- _Exercise goal_: Write the whole listing out again, word for word.

________

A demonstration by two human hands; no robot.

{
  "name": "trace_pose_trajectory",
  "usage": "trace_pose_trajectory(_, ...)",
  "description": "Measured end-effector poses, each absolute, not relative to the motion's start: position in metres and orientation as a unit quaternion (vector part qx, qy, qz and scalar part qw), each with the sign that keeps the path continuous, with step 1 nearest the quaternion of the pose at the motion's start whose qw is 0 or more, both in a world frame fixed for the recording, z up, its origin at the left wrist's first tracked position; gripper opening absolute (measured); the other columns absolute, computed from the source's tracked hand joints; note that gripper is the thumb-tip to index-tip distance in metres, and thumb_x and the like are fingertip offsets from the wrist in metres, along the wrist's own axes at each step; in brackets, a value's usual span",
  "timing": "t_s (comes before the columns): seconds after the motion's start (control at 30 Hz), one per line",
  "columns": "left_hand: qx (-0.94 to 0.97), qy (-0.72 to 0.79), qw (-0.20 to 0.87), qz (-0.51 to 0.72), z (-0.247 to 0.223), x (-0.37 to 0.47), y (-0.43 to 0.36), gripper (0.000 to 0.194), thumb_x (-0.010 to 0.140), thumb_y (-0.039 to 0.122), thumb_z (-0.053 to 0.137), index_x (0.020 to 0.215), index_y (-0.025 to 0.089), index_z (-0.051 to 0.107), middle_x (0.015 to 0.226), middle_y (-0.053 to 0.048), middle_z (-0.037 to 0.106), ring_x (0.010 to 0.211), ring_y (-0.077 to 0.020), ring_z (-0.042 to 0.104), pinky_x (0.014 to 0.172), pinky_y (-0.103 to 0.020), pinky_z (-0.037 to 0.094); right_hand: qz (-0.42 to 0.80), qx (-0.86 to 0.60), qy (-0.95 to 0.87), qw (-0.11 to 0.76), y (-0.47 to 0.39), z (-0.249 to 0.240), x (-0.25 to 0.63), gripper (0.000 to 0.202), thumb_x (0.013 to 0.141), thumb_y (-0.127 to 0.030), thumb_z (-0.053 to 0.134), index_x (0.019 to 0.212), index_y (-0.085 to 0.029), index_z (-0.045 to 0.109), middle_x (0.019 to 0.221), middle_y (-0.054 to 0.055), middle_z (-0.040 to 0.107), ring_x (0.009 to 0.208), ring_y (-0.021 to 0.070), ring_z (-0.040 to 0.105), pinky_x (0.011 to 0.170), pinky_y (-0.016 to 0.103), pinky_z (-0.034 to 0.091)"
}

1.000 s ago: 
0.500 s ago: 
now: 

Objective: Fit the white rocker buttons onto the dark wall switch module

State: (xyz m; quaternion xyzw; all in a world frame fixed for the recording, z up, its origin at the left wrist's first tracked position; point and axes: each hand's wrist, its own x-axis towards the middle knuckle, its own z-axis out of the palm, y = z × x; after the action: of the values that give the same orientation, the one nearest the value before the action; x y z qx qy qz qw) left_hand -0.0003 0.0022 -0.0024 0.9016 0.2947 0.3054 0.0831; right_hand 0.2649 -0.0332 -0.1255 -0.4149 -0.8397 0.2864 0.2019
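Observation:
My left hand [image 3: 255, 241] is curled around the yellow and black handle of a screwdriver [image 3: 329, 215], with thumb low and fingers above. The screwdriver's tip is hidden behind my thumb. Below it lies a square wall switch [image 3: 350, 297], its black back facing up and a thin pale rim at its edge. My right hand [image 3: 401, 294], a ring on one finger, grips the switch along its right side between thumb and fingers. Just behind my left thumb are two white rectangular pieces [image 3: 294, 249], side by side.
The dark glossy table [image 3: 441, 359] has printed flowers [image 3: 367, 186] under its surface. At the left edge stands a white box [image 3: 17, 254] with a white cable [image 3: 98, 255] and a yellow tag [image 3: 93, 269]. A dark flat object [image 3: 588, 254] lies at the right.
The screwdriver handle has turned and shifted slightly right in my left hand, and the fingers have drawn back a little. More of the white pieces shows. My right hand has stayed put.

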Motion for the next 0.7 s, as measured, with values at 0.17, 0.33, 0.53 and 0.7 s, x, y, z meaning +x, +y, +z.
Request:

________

- _Written solution_:
A demonstration by two human hands; no robot.

{
  "name": "trace_pose_trajectory",
  "usage": "trace_pose_trajectory(_, ...)",
  "description": "Measured end-effector poses, each absolute, not relative to the motion's start: position in metres and orientation as a unit quaternion (vector part qx, qy, qz and scalar part qw), each with the sign that keeps the path continuous, with step 1 nearest the quaternion of the pose at the motion's start whose qw is 0 or more, both in a world frame fixed for the recording, z up, its origin at the left wrist's first tracked position; gripper opening absolute (measured); the other columns absolute, computed from the source's tracked hand joints; note that gripper is the thumb-tip to index-tip distance in metres, and thumb_x and the like are fingertip offsets from the wrist in metres, along the wrist's own axes at each step; in brackets, a value's usual span",
  "timing": "t_s (comes before the columns): seconds after the motion's start (control at 30 Hz), one per line",
  "columns": "left_hand: qx (-0.94 to 0.97), qy (-0.72 to 0.79), qw (-0.20 to 0.87), qz (-0.51 to 0.72), z (-0.247 to 0.223), x (-0.37 to 0.47), y (-0.43 to 0.36), gripper (0.000 to 0.194), thumb_x (-0.010 to 0.140), thumb_y (-0.039 to 0.122), thumb_z (-0.053 to 0.137), index_x (0.020 to 0.215), index_y (-0.025 to 0.089), index_z (-0.051 to 0.107), middle_x (0.015 to 0.226), middle_y (-0.053 to 0.048), middle_z (-0.037 to 0.106), ring_x (0.010 to 0.211), ring_y (-0.077 to 0.020), ring_z (-0.042 to 0.104), pinky_x (0.014 to 0.172), pinky_y (-0.103 to 0.020), pinky_z (-0.037 to 0.094); right_hand: qz (-0.42 to 0.80), qx (-0.86 to 0.60), qy (-0.95 to 0.87), qw (-0.11 to 0.76), y (-0.47 to 0.39), z (-0.249 to 0.240), x (-0.25 to 0.63), gripper (0.000 to 0.202), thumb_x (0.013 to 0.141), thumb_y (-0.127 to 0.030), thumb_z (-0.053 to 0.134), index_x (0.019 to 0.212), index_y (-0.085 to 0.029), index_z (-0.045 to 0.109), middle_x (0.019 to 0.221), middle_y (-0.054 to 0.055), middle_z (-0.040 to 0.107), ring_x (0.009 to 0.208), ring_y (-0.021 to 0.070), ring_z (-0.040 to 0.105), pinky_x (0.011 to 0.170), pinky_y (-0.016 to 0.103), pinky_z (-0.034 to 0.091)"
}

1.000 s ago: 
0.500 s ago: 
now: 

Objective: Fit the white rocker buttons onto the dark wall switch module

State: (xyz m; quaternion xyzw; all in a world frame fixed for the recording, z up, its origin at the left wrist's first tracked position; point and axes: each hand's wrist, its own x-axis towards the middle knuckle, its own z-axis out of the palm, y = z × x; after the action: of the values that give the same orientation, the one nearest the value before the action; x y z qx qy qz qw) left_hand -0.0003 0.0022 -0.0024 0.9016 0.2947 0.3054 0.0831; right_hand 0.2649 -0.0332 -0.1255 -0.4149 -0.8397 0.2864 0.2019
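Observation:
My left hand [image 3: 255, 241] is curled around the yellow and black handle of a screwdriver [image 3: 329, 215], with thumb low and fingers above. The screwdriver's tip is hidden behind my thumb. Below it lies a square wall switch [image 3: 350, 297], its black back facing up and a thin pale rim at its edge. My right hand [image 3: 401, 294], a ring on one finger, grips the switch along its right side between thumb and fingers. Just behind my left thumb are two white rectangular pieces [image 3: 294, 249], side by side.
The dark glossy table [image 3: 441, 359] has printed flowers [image 3: 367, 186] under its surface. At the left edge stands a white box [image 3: 17, 254] with a white cable [image 3: 98, 255] and a yellow tag [image 3: 93, 269]. A dark flat object [image 3: 588, 254] lies at the right.
The screwdriver handle has turned and shifted slightly right in my left hand, and the fingers have drawn back a little. More of the white pieces shows. My right hand has stayed put.
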
Motion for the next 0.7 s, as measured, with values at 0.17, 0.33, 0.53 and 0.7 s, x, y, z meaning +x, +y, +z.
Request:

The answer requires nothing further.